Description of the task
Output the material exactly, line by line.

Entries provided
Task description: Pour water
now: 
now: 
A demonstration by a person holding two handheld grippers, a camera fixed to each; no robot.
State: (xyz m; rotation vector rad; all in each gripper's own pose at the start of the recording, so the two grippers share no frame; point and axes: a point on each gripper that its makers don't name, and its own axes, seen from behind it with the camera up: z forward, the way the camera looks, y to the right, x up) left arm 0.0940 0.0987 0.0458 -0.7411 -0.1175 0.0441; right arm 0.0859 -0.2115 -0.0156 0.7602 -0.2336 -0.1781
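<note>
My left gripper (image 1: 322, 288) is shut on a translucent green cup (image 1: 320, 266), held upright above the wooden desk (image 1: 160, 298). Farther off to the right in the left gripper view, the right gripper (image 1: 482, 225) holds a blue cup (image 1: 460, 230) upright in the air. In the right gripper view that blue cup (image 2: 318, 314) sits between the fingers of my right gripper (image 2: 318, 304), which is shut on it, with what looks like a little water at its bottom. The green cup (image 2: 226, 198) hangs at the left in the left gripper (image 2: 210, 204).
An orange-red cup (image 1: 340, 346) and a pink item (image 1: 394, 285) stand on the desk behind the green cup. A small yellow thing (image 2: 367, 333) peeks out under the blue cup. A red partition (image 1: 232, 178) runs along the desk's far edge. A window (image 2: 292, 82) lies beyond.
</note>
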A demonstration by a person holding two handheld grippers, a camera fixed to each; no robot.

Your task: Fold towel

Answer to the exercise
Task description: Pour water
now: 
now: 
A demonstration by a person holding two handheld grippers, a camera fixed to each; no robot.
State: (xyz m; rotation vector rad; all in each gripper's own pose at the start of the recording, so the two grippers share no frame; point and axes: a point on each gripper that its makers don't name, and its own axes, seen from behind it with the camera up: z forward, the way the camera looks, y to the right, x up) left arm 0.0940 0.0987 0.0458 -0.7411 -0.1175 0.0441; right arm 0.0859 -0.2115 -0.0156 0.7602 -0.2336 -0.1781
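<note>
My left gripper (image 1: 322, 288) is shut on a translucent green cup (image 1: 320, 266), held upright above the wooden desk (image 1: 160, 298). Farther off to the right in the left gripper view, the right gripper (image 1: 482, 225) holds a blue cup (image 1: 460, 230) upright in the air. In the right gripper view that blue cup (image 2: 318, 314) sits between the fingers of my right gripper (image 2: 318, 304), which is shut on it, with what looks like a little water at its bottom. The green cup (image 2: 226, 198) hangs at the left in the left gripper (image 2: 210, 204).
An orange-red cup (image 1: 340, 346) and a pink item (image 1: 394, 285) stand on the desk behind the green cup. A small yellow thing (image 2: 367, 333) peeks out under the blue cup. A red partition (image 1: 232, 178) runs along the desk's far edge. A window (image 2: 292, 82) lies beyond.
</note>
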A demonstration by a person holding two handheld grippers, a camera fixed to each; no robot.

Your task: Fold towel

This answer leaves nothing further to address.